Intelligent Querying for Target Tracking in Camera Networks using Deep Q-Learning with n-Step Bootstrapping
** PyTorch implementation of our paper titled Intelligent Querying for Target Tracking in Camera Networks using Deep Q-Learning with n-Step Bootstrapping, Image and Vision Computing, 2020
Anil Sharma, Saket Anand, Sanjit K. Kaul
In this repository, we are sharing code for our IMAVIS paper that extends our ICAPS paper. We use deep Q-learning with n-step bootstrapping to learn a policy for camera selections.
The code is organized as follows:
scripts
All scripts are provided as python notebooks.data
It contains data files for all datasets (all 4 sets of NLPR MCT, Duke). It also contains scripts to read these data files and also the training testing split as used in our ICAPS paper. Original images of the dataset can be downloaded from the dataset website.
Download the dataset from the [official website] . This dataset contains four sub-datasets and we have used all four in our method.
We have converted all datasets into trajectory files and only these are used by our method. These are placed in data
folder and necessary scripts are provided to read the files and training/testing split.

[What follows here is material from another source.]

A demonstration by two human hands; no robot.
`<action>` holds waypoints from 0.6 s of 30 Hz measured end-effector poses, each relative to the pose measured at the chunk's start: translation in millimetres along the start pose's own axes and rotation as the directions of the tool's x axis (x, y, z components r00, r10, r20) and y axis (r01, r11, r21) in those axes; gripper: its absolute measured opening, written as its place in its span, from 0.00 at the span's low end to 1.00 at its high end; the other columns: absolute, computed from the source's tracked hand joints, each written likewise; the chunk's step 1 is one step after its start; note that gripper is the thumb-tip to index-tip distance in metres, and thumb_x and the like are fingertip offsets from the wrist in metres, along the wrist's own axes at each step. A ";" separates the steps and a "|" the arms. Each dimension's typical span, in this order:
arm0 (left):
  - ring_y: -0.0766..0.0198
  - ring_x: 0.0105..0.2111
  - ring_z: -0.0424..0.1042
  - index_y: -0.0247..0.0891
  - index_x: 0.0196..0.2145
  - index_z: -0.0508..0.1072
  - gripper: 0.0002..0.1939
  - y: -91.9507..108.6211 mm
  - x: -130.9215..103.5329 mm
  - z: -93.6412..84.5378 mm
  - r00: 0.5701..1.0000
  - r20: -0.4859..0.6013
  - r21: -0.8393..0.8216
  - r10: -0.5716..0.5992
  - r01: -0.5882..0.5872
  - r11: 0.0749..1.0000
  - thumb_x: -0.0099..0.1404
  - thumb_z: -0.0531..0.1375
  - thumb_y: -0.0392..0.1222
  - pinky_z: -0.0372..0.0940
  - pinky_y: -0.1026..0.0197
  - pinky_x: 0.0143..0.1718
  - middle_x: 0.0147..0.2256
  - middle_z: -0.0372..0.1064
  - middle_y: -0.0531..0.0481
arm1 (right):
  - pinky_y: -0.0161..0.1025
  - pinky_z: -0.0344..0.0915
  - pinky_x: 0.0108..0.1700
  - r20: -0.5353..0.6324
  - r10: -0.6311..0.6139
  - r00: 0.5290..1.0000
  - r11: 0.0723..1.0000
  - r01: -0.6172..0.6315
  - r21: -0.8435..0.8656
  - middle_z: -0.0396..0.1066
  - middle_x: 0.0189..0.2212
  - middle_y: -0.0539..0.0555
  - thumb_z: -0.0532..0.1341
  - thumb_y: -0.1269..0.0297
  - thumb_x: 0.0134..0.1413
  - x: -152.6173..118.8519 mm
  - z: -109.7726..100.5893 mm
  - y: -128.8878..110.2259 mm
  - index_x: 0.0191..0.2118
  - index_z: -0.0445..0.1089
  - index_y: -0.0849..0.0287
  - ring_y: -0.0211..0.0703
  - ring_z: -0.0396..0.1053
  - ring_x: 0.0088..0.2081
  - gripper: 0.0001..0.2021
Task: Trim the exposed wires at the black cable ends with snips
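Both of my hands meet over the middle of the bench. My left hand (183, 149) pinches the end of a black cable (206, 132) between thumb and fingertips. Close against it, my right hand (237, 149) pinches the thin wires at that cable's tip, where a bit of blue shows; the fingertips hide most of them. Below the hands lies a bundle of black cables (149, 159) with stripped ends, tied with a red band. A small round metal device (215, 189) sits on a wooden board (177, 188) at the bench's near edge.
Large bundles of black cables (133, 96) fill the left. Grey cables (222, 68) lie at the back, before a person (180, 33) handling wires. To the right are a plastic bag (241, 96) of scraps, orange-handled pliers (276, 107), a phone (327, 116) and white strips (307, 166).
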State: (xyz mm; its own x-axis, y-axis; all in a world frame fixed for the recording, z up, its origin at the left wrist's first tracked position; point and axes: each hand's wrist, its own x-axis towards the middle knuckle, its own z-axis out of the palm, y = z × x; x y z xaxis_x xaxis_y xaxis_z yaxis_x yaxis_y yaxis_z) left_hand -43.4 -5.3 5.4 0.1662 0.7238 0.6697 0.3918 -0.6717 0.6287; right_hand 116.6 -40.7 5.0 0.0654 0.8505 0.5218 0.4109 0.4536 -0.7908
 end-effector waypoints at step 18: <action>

The code requires pytorch 1.1.0 and jupyter notebook (should work well with Python 3.5). Apart from it, you need to install scipy, matplotlib, numpy and hickle for loading and plotting purposes.
The pre-trained model and results for each specific case of the simulation are provide in 'models' .
In 'plots', you will find various scripts to reproduce all tables and figures reported in the paper. Use MCT evaluation kit to generate MCTA values from the results file. Result files are kept in results_icaps
folder for every case.
To train a model from scratch, use any of the notebooks to train DQN policy for NLPR set-4. To train for a different dataset, change db_no
in the notebook accordingly.
If this code helps your research, please cite the following work which made it possible.
@inproceedings{sharmaScheduleCameras,
title = {Reinforcement Learning based Querying in Camera Networks for Efficient Target Tracking},
author = {Sharma, Anil and Anand, Saket and Kaul, Sanjit},
booktitle = {ICAPS},
year = {2019}
}
@article{Sharma2020IntelligentQF,
title={Intelligent Querying for Target Tracking in Camera Networks using Deep Q-Learning with n-Step Bootstrapping},
author={Anil Sharma and Saket Anand and Sanjit Krishnan Kaul},
journal={ArXiv},
year={2020},
volume={abs/2004.09632}
}
This code is licensed under CC BY-NC 4.0. Some external dependencies have their own license.